(Collected data)
Start of Block

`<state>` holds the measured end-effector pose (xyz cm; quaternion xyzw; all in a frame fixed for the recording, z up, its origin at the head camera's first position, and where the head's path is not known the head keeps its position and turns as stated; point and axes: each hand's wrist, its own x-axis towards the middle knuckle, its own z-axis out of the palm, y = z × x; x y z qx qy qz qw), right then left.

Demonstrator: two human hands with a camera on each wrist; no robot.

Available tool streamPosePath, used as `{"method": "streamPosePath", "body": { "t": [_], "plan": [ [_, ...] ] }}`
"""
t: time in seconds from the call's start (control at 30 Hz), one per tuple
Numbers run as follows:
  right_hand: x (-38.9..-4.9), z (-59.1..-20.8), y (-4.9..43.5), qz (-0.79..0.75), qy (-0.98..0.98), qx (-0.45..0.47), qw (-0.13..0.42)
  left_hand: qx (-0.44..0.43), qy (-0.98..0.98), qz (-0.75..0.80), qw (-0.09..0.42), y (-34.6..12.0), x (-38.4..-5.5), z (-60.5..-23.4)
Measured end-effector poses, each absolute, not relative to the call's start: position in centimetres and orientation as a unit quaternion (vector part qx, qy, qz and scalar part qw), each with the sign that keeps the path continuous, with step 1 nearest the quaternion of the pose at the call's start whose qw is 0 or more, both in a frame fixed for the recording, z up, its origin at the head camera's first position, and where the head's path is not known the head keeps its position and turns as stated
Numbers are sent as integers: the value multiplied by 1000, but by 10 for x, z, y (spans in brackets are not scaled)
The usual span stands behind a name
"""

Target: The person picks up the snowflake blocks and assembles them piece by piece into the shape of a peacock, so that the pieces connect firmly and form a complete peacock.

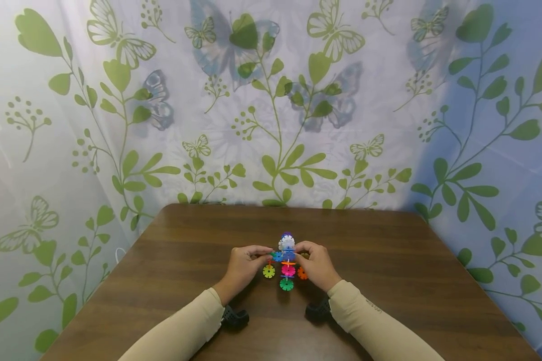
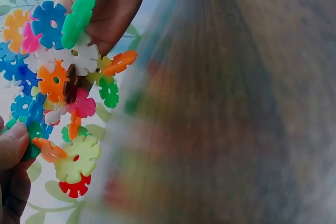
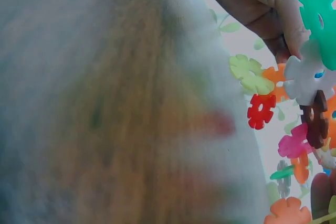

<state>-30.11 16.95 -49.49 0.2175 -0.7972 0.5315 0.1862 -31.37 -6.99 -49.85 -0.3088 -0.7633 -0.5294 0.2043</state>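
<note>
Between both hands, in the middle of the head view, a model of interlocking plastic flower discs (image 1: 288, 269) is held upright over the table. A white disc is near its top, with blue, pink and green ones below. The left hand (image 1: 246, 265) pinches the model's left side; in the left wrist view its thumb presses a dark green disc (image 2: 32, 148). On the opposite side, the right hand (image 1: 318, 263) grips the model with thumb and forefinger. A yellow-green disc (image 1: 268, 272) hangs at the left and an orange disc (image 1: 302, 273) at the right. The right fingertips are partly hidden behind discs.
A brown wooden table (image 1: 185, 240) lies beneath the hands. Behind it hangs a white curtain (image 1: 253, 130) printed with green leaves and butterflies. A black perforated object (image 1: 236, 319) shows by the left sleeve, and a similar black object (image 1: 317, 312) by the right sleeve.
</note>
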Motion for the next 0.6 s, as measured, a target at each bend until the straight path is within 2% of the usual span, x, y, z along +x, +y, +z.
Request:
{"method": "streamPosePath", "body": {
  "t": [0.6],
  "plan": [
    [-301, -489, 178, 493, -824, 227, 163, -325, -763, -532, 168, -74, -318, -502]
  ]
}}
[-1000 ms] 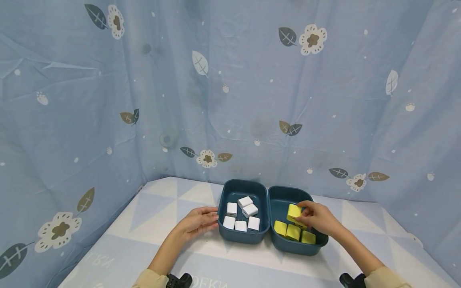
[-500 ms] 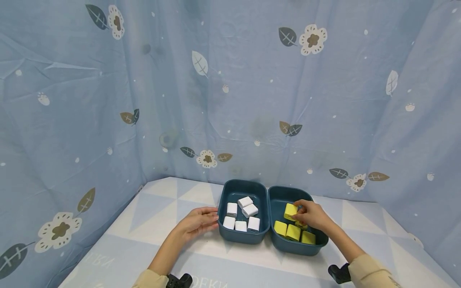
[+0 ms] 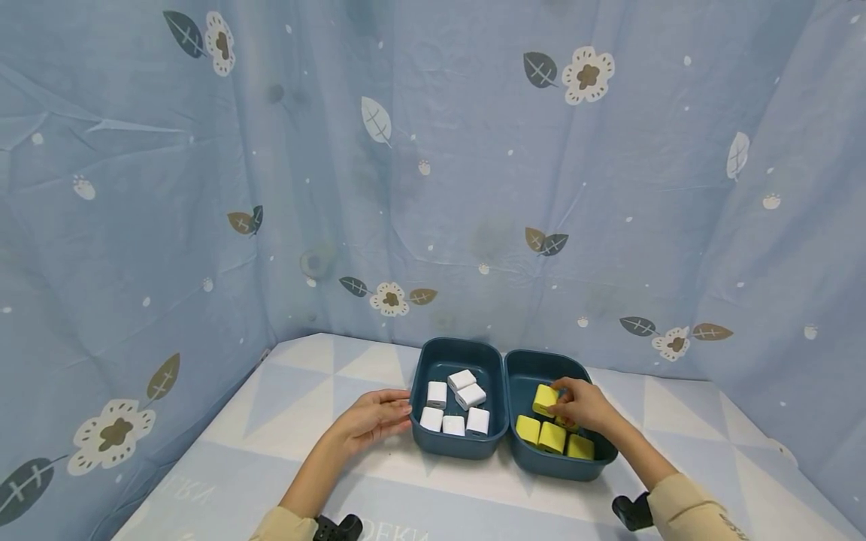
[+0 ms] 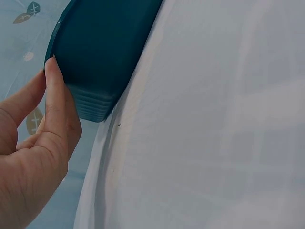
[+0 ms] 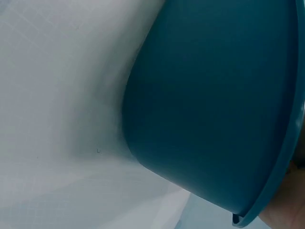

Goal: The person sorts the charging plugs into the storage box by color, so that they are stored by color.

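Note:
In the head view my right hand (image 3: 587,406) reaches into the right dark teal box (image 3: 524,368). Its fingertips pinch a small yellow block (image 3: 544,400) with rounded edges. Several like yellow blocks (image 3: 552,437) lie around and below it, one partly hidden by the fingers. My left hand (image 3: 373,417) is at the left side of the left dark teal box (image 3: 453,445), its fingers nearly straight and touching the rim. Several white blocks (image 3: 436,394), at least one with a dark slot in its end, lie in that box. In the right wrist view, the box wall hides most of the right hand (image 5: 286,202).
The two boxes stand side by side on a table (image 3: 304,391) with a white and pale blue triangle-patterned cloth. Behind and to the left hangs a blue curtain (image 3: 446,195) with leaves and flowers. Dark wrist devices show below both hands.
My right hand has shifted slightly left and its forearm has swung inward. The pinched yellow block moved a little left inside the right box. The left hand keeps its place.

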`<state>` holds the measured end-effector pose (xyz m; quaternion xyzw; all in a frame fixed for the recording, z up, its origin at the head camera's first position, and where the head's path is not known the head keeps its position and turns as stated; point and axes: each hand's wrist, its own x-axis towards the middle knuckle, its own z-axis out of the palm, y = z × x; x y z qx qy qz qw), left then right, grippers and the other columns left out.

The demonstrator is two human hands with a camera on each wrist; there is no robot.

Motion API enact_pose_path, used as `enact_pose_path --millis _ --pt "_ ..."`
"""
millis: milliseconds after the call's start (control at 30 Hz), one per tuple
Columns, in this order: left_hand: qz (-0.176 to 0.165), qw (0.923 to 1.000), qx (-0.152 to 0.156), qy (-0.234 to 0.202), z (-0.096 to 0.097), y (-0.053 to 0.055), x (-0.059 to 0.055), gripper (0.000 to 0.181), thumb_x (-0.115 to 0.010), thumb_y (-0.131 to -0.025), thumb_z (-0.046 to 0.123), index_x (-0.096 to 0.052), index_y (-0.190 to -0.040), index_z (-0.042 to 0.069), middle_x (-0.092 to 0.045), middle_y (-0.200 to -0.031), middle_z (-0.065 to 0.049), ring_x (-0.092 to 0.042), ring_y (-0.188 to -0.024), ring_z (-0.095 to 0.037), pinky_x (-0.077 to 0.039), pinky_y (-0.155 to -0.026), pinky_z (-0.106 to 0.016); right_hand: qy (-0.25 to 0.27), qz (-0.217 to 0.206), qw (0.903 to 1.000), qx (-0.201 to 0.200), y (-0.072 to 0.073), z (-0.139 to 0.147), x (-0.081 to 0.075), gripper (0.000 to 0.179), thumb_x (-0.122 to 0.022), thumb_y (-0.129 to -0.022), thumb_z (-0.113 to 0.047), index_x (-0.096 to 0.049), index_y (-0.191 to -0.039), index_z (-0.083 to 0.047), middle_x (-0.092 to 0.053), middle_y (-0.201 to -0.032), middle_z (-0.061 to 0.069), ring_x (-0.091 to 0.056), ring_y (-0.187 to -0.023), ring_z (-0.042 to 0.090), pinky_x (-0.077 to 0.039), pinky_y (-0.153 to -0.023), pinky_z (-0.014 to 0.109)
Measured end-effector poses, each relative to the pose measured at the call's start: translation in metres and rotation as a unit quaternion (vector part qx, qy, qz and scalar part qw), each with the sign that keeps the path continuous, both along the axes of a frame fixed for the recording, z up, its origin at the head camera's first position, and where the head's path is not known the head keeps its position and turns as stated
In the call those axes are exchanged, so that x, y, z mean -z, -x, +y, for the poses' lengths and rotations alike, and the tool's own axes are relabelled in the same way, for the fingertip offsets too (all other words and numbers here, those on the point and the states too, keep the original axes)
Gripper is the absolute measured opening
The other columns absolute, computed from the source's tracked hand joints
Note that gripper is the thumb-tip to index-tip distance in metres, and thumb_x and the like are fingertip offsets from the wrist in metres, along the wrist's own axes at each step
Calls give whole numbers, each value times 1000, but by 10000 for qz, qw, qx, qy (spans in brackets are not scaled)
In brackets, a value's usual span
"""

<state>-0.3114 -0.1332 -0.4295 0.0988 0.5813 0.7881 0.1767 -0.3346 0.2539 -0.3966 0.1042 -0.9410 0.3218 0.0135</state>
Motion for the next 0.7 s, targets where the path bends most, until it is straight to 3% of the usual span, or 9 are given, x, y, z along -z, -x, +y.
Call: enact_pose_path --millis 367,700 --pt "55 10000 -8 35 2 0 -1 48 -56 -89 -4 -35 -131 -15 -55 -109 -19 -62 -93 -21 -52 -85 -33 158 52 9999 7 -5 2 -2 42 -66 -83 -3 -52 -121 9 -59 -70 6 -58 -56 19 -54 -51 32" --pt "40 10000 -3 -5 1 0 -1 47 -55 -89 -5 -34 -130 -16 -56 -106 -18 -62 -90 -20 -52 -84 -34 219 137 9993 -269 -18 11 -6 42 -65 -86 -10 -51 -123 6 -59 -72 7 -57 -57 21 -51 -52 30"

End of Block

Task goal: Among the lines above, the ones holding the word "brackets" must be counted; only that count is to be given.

Task output: 3